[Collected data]
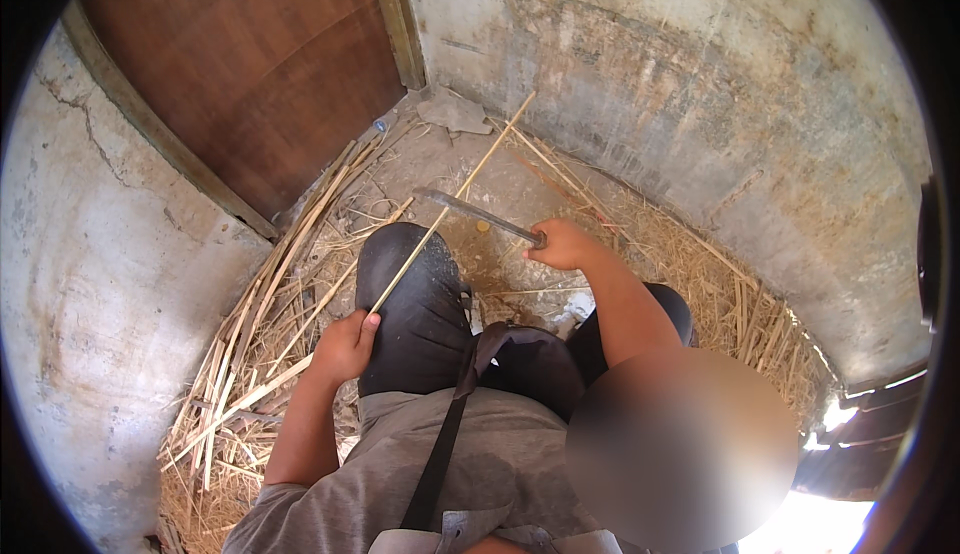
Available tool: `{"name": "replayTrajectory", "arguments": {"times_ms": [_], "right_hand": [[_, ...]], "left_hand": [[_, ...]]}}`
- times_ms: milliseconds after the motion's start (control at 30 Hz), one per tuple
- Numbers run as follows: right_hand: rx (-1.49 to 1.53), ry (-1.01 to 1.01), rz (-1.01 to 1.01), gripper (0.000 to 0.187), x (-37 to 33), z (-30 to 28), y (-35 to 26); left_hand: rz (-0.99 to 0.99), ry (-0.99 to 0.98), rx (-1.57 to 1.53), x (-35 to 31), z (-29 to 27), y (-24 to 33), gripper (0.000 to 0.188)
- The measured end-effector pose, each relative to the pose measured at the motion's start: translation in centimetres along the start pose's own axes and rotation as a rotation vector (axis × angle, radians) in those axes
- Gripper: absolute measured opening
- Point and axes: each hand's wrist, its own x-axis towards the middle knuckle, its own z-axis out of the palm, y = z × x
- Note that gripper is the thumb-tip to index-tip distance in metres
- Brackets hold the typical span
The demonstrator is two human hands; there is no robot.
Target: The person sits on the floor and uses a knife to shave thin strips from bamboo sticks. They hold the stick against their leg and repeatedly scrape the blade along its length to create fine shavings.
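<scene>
Gripped stick (437, 222) in left hand (345, 346) beside knee (395, 254), knife (490, 218) in right hand (562, 245) beyond knee; probably needed steady, shallow strokes.

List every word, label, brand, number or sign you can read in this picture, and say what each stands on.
None: no readable text shows anywhere.
Knife: no marking can be made out.
Strip: no writing visible.
Door: no sign visible.
Walls: stains and a crack, no lettering to read.
Small blue item by the door: too small to tell.
</scene>
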Motion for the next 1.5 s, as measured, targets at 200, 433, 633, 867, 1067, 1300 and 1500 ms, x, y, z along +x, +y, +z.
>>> {"name": "replayTrajectory", "arguments": {"times_ms": [200,433,633,867,1067,1300,1500], "right_hand": [[-0.055,-0.014,-0.052,0.048,-0.6,-1.0,-1.8],[0.056,0.243,0.196,0.057,0.1,-0.7,4.1],[-0.037,-0.11,-0.064,0.055,-0.3,0.2,-3.5],[0.076,0.199,0.205,0.058,0.5,0.1,4.4],[0.015,0.122,0.202,0.058,-0.8,-1.2,0.7],[-0.055,-0.08,-0.175,0.044,-0.3,1.7,-3.6],[-0.025,0.181,0.124,0.061,0.0,0.3,1.3]], "left_hand": [[-0.021,0.004,0.045,-0.3,0.1,0.1,0.045],[-0.011,-0.021,0.062,0.0,-0.2,0.4,0.045],[-0.01,-0.03,0.09,-0.3,-0.7,0.5,0.045],[0.003,-0.035,0.098,0.1,-0.3,0.1,0.045],[-0.027,-0.04,0.086,-0.1,-0.6,0.4,0.044],[0.017,-0.025,0.083,-0.3,-0.2,-0.3,0.044],[0.022,-0.008,0.069,-0.1,0.1,-0.8,0.044]]}}
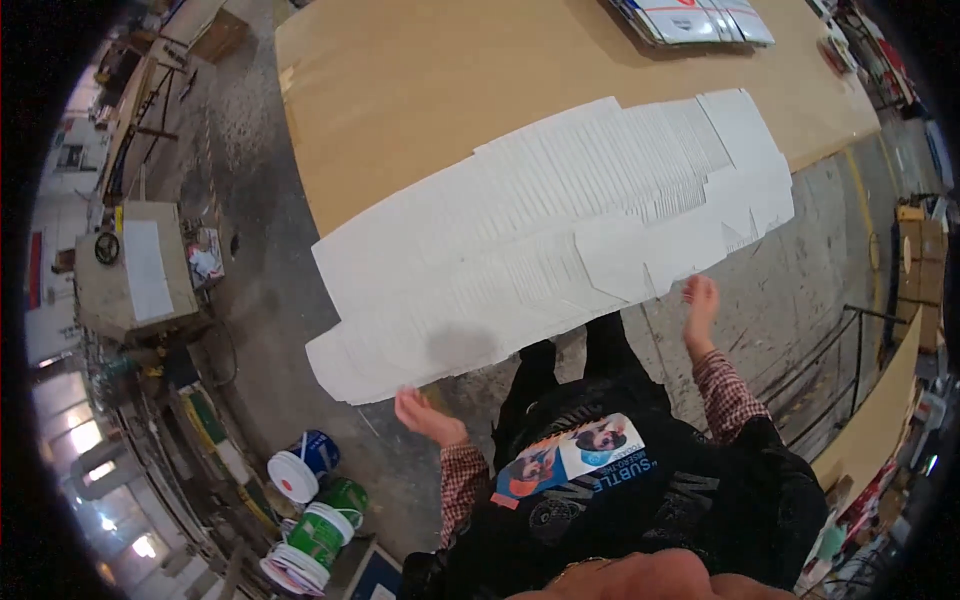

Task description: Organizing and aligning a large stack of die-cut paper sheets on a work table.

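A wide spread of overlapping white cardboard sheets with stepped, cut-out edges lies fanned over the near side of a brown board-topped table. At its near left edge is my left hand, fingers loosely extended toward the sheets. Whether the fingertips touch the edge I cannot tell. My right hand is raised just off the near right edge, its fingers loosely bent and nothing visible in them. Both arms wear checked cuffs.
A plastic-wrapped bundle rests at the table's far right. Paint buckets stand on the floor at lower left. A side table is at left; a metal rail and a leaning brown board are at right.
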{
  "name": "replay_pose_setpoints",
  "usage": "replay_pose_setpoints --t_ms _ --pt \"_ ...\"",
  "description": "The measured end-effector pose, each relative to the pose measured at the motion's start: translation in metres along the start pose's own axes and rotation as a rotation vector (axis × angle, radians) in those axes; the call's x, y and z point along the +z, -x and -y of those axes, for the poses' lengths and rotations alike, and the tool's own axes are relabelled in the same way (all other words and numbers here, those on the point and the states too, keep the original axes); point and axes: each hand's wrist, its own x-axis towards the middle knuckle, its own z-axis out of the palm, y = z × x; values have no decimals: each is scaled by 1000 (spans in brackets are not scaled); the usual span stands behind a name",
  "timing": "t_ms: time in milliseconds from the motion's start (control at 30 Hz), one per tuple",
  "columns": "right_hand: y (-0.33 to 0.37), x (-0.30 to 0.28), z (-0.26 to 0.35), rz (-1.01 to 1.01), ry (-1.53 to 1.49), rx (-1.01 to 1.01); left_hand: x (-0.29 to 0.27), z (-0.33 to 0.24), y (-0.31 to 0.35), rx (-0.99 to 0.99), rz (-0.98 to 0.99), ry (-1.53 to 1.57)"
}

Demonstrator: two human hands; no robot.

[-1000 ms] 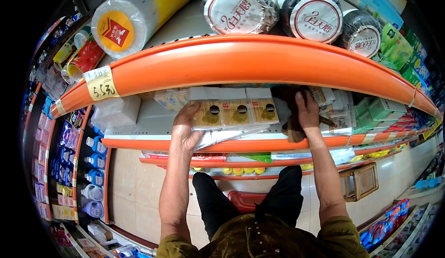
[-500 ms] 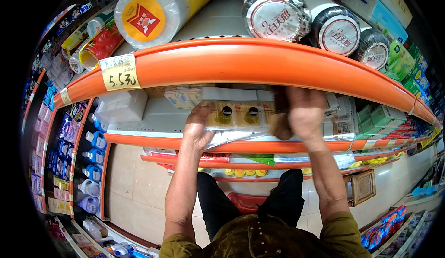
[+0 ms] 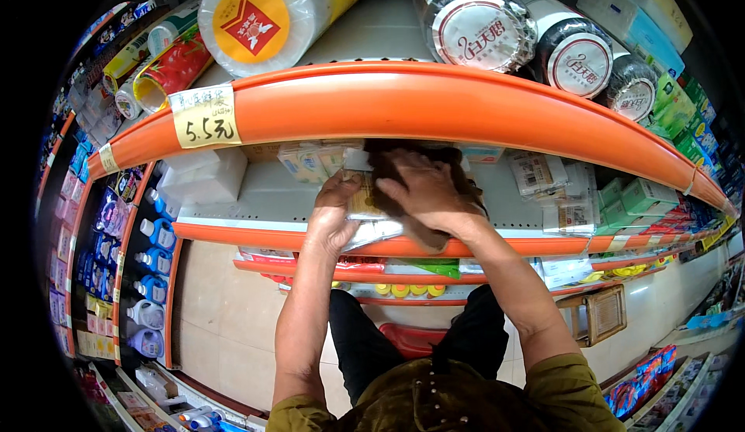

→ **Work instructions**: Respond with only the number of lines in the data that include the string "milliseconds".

→ **Solution to the exercise**: 2